+++ Information shown

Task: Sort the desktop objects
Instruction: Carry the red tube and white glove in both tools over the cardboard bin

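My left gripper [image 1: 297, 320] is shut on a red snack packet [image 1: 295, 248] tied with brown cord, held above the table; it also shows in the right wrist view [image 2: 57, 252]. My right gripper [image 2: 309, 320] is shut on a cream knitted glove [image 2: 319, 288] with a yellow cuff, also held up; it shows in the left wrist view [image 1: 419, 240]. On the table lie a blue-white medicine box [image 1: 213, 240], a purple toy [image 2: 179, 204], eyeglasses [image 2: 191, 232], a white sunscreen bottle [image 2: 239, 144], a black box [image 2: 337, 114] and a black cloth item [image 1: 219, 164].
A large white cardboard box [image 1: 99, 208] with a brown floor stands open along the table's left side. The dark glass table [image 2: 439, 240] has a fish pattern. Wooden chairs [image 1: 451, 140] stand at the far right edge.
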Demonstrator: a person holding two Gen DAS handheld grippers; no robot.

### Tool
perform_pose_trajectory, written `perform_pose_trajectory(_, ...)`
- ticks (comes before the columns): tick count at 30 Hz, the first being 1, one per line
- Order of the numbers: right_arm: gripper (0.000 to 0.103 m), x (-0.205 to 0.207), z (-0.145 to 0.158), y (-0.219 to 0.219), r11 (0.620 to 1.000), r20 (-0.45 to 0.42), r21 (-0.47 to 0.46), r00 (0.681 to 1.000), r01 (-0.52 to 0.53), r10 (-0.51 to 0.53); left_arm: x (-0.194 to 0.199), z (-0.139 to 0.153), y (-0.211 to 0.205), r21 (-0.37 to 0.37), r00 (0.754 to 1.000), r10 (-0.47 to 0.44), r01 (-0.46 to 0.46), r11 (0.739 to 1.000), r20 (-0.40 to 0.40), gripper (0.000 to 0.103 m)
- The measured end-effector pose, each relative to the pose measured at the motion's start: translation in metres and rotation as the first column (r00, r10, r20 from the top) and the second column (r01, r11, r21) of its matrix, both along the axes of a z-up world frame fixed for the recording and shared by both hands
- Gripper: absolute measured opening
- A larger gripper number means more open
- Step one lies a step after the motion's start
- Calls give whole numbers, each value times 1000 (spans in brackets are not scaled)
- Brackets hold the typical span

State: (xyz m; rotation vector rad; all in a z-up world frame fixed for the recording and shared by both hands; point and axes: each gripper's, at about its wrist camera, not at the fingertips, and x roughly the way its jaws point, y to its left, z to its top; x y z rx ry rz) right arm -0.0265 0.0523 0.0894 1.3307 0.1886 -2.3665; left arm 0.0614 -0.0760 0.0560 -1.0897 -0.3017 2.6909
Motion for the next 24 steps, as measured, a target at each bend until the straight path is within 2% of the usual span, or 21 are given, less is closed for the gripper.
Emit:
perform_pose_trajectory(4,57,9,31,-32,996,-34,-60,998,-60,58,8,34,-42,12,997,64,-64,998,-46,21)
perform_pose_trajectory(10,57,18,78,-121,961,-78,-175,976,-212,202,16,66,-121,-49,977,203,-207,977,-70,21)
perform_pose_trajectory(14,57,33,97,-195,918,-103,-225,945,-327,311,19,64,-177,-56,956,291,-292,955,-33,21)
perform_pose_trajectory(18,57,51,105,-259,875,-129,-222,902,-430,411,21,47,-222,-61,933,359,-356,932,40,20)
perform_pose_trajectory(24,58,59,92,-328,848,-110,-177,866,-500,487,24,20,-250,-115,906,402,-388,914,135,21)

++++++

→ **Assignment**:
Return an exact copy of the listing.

→ **Answer to this problem**:
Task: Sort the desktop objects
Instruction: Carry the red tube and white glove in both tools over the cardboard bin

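My left gripper [image 1: 297, 320] is shut on a red snack packet [image 1: 295, 248] tied with brown cord, held above the table; it also shows in the right wrist view [image 2: 57, 252]. My right gripper [image 2: 309, 320] is shut on a cream knitted glove [image 2: 319, 288] with a yellow cuff, also held up; it shows in the left wrist view [image 1: 419, 240]. On the table lie a blue-white medicine box [image 1: 213, 240], a purple toy [image 2: 179, 204], eyeglasses [image 2: 191, 232], a white sunscreen bottle [image 2: 239, 144], a black box [image 2: 337, 114] and a black cloth item [image 1: 219, 164].
A large white cardboard box [image 1: 99, 208] with a brown floor stands open along the table's left side. The dark glass table [image 2: 439, 240] has a fish pattern. Wooden chairs [image 1: 451, 140] stand at the far right edge.
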Demonstrator: a person holding two Gen DAS handheld grippers; no robot.

### Tool
perform_pose_trajectory, written `perform_pose_trajectory(_, ...)`
- ticks (comes before the columns): tick count at 30 Hz, the first being 1, one per line
- Order of the numbers: right_arm: gripper (0.000 to 0.103 m), x (-0.205 to 0.207), z (-0.145 to 0.158), y (-0.219 to 0.219), r11 (0.620 to 1.000), r20 (-0.45 to 0.42), r21 (-0.47 to 0.46), r00 (0.681 to 1.000), r01 (-0.52 to 0.53), r10 (-0.51 to 0.53); left_arm: x (-0.194 to 0.199), z (-0.139 to 0.153), y (-0.211 to 0.205), r21 (-0.37 to 0.37), r00 (0.754 to 1.000), r10 (-0.47 to 0.44), r01 (-0.46 to 0.46), r11 (0.739 to 1.000), r20 (-0.40 to 0.40), gripper (0.000 to 0.103 m)
- The measured end-effector pose, each relative to the pose measured at the motion's start: translation in metres and rotation as the first column (r00, r10, r20 from the top) and the second column (r01, r11, r21) of its matrix, both along the axes of a z-up world frame fixed for the recording and shared by both hands
- Gripper: absolute measured opening
- A larger gripper number means more open
- Step one lies a step after the motion's start
- Calls give whole numbers, each value times 1000 (spans in brackets are not scaled)
- Brackets hold the typical span

State: (xyz m; rotation vector rad; all in a z-up world frame fixed for the recording and shared by both hands; point and axes: each gripper's, at about its wrist camera, not at the fingertips, and x roughly the way its jaws point, y to its left, z to its top; x y z rx ry rz) right arm -0.0265 0.0523 0.0894 1.3307 0.1886 -2.3665; left arm 0.0614 -0.0760 0.0560 -1.0897 -0.3017 2.6909
Motion for the next 24 steps, as measured, a target at each bend until the straight path is within 2% of the usual span, or 21 are given, less is closed for the gripper.
Emit:
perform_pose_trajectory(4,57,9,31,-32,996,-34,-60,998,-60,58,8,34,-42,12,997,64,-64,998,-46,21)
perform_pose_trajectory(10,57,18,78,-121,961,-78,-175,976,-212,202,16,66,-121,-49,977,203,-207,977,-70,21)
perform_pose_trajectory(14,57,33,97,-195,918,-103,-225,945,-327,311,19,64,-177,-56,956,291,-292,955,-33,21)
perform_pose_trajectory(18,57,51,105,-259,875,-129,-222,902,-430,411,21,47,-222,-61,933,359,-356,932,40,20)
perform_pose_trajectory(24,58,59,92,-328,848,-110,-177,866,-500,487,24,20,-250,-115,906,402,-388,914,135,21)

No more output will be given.